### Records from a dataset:

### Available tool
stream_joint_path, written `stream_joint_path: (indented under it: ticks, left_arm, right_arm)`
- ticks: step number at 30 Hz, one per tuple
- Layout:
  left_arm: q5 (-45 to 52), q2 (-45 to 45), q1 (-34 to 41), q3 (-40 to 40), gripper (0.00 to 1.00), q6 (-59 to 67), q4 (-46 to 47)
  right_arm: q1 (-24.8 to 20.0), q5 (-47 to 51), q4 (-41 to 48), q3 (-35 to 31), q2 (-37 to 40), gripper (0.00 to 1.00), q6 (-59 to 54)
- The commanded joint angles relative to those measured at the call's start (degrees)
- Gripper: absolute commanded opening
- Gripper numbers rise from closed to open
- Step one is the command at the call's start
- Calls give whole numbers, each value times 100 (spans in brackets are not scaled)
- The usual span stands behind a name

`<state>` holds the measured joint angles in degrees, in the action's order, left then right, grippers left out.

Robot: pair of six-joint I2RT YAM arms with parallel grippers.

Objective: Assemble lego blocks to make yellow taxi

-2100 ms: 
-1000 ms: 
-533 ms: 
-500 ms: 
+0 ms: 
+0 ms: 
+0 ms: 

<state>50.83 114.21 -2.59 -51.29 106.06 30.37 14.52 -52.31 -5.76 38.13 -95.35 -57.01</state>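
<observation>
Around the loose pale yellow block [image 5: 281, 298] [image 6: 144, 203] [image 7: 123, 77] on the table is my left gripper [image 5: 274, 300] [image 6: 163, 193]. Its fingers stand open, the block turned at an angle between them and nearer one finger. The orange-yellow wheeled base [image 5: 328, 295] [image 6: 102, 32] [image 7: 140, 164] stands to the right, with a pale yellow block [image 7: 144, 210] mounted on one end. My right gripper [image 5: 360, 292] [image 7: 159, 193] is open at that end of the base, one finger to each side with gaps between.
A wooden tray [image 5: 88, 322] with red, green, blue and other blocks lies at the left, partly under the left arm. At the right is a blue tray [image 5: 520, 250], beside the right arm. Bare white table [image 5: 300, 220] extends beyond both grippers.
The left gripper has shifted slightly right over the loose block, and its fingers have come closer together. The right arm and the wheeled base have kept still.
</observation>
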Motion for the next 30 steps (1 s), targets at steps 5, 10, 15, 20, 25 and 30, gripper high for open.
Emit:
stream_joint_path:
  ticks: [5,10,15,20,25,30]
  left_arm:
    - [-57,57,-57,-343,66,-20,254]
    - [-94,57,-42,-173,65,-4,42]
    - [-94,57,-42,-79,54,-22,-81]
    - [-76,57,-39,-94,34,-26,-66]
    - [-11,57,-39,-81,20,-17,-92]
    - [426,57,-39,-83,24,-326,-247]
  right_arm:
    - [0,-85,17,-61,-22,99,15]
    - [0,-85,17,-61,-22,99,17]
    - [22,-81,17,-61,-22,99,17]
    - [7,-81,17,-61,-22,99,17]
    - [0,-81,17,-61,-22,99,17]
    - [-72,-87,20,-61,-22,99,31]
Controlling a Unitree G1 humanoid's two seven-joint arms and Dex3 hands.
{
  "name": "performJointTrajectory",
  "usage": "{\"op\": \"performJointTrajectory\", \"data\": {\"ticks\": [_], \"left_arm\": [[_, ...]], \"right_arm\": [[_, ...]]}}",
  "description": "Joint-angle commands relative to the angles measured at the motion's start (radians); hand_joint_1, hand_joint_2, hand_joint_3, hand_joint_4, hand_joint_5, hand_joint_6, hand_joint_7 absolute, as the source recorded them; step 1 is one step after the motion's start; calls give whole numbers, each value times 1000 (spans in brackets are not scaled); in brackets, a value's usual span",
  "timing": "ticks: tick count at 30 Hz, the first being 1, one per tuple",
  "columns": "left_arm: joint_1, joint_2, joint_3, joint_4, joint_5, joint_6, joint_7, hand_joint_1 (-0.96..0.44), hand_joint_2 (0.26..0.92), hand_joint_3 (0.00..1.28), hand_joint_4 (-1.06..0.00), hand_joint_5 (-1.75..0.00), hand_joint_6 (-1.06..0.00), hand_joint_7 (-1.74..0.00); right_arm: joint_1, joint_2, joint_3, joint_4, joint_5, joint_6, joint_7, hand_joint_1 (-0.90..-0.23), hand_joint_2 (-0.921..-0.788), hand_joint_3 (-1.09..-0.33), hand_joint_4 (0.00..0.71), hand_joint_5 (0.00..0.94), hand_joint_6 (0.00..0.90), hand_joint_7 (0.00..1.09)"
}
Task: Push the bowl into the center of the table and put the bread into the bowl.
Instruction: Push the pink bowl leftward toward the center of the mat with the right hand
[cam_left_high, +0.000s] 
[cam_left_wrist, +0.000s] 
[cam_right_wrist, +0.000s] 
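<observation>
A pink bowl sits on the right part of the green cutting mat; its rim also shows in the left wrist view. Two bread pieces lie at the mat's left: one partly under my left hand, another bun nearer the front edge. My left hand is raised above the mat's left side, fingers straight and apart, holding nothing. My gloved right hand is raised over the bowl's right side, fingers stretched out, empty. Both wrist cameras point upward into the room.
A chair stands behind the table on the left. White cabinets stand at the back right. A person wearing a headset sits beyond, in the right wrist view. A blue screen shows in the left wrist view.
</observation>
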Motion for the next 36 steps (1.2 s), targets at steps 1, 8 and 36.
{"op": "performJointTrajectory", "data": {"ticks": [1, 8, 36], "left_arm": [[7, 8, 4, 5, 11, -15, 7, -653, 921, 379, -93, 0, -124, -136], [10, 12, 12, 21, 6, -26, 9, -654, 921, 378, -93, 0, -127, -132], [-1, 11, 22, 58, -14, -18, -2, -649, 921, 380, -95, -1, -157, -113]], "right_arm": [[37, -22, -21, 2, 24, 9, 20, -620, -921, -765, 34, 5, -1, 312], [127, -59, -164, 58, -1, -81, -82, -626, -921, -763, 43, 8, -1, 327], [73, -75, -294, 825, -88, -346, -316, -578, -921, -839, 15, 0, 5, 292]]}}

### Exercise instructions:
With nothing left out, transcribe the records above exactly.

### Task answer:
### Available tool
stream_joint_path, written `stream_joint_path: (indented under it: ticks, left_arm, right_arm)`
- ticks: step number at 30 Hz, one per tuple
- Layout:
  left_arm: q5 (-45 to 52), q2 (-45 to 45), q1 (-34 to 41), q3 (-40 to 40), gripper (0.00 to 1.00), q6 (-59 to 67), q4 (-46 to 47)
  right_arm: q1 (-24.8 to 20.0), q5 (-47 to 51), q4 (-41 to 48), q3 (-35 to 31), q2 (-37 to 40), gripper (0.00 to 1.00), q6 (-59 to 54)
- The commanded joint angles relative to those measured at the call's start (degrees)
- Gripper: absolute commanded opening
- Gripper numbers rise from closed to open
- Step one is the command at the call's start
- Calls give whole numbers, each value times 100 (spans in brackets are not scaled)
- The usual span stands behind a name

`<state>` holds the measured joint angles in degrees, in the action's order, left then right, grippers left out.

Robot: pair of six-joint I2RT YAM arms with parallel grippers.

Objective: Assemble lego blocks to make yellow taxi

-2100 ms: 
-1000 ms: 
-533 ms: 
-500 ms: 
+0 ms: 
+0 ms: 
+0 ms: 

<state>50.83 114.21 -2.59 -51.29 106.06 30.37 14.52 -52.31 -5.76 38.13 -95.35 -57.01</state>
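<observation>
Around the loose pale yellow block [image 5: 281, 298] [image 6: 144, 203] [image 7: 123, 77] on the table is my left gripper [image 5: 274, 300] [image 6: 163, 193]. Its fingers stand open, the block turned at an angle between them and nearer one finger. The orange-yellow wheeled base [image 5: 328, 295] [image 6: 102, 32] [image 7: 140, 164] stands to the right, with a pale yellow block [image 7: 144, 210] mounted on one end. My right gripper [image 5: 360, 292] [image 7: 159, 193] is open at that end of the base, one finger to each side with gaps between.
A wooden tray [image 5: 88, 322] with red, green, blue and other blocks lies at the left, partly under the left arm. At the right is a blue tray [image 5: 520, 250], beside the right arm. Bare white table [image 5: 300, 220] extends beyond both grippers.
The left gripper has shifted slightly right over the loose block, and its fingers have come closer together. The right arm and the wheeled base have kept still.
</observation>
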Motion for the next 30 steps (1 s), targets at steps 5, 10, 15, 20, 25 and 30, gripper high for open.
Emit:
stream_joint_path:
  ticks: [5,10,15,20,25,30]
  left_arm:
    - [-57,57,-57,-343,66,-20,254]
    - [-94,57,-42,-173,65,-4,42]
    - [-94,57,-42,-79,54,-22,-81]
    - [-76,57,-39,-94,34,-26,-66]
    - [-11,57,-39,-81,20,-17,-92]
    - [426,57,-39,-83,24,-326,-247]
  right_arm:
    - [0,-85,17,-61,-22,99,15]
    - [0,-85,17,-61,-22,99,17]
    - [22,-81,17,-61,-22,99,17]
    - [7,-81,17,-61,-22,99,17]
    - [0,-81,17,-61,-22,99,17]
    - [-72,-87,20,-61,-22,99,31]
Controlling a Unitree G1 humanoid's two seven-joint arms and Dex3 hands.
{
  "name": "performJointTrajectory",
  "usage": "{\"op\": \"performJointTrajectory\", \"data\": {\"ticks\": [_], \"left_arm\": [[_, ...]], \"right_arm\": [[_, ...]]}}",
  "description": "Joint-angle commands relative to the angles measured at the motion's start (radians); hand_joint_1, hand_joint_2, hand_joint_3, hand_joint_4, hand_joint_5, hand_joint_6, hand_joint_7 absolute, as the source recorded them; step 1 is one step after the motion's start; calls give whole numbers, each value times 1000 (spans in brackets are not scaled); in brackets, a value's usual span",
  "timing": "ticks: tick count at 30 Hz, the first being 1, one per tuple",
  "columns": "left_arm: joint_1, joint_2, joint_3, joint_4, joint_5, joint_6, joint_7, hand_joint_1 (-0.96..0.44), hand_joint_2 (0.26..0.92), hand_joint_3 (0.00..1.28), hand_joint_4 (-1.06..0.00), hand_joint_5 (-1.75..0.00), hand_joint_6 (-1.06..0.00), hand_joint_7 (-1.74..0.00); right_arm: joint_1, joint_2, joint_3, joint_4, joint_5, joint_6, joint_7, hand_joint_1 (-0.90..-0.23), hand_joint_2 (-0.921..-0.788), hand_joint_3 (-1.09..-0.33), hand_joint_4 (0.00..0.71), hand_joint_5 (0.00..0.94), hand_joint_6 (0.00..0.90), hand_joint_7 (0.00..1.09)"
}
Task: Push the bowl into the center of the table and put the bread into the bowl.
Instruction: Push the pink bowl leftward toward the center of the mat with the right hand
[cam_left_high, +0.000s] 
[cam_left_wrist, +0.000s] 
[cam_right_wrist, +0.000s] 
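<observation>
A pink bowl sits on the right part of the green cutting mat; its rim also shows in the left wrist view. Two bread pieces lie at the mat's left: one partly under my left hand, another bun nearer the front edge. My left hand is raised above the mat's left side, fingers straight and apart, holding nothing. My gloved right hand is raised over the bowl's right side, fingers stretched out, empty. Both wrist cameras point upward into the room.
A chair stands behind the table on the left. White cabinets stand at the back right. A person wearing a headset sits beyond, in the right wrist view. A blue screen shows in the left wrist view.
</observation>
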Motion for the next 36 steps (1.2 s), targets at steps 1, 8 and 36.
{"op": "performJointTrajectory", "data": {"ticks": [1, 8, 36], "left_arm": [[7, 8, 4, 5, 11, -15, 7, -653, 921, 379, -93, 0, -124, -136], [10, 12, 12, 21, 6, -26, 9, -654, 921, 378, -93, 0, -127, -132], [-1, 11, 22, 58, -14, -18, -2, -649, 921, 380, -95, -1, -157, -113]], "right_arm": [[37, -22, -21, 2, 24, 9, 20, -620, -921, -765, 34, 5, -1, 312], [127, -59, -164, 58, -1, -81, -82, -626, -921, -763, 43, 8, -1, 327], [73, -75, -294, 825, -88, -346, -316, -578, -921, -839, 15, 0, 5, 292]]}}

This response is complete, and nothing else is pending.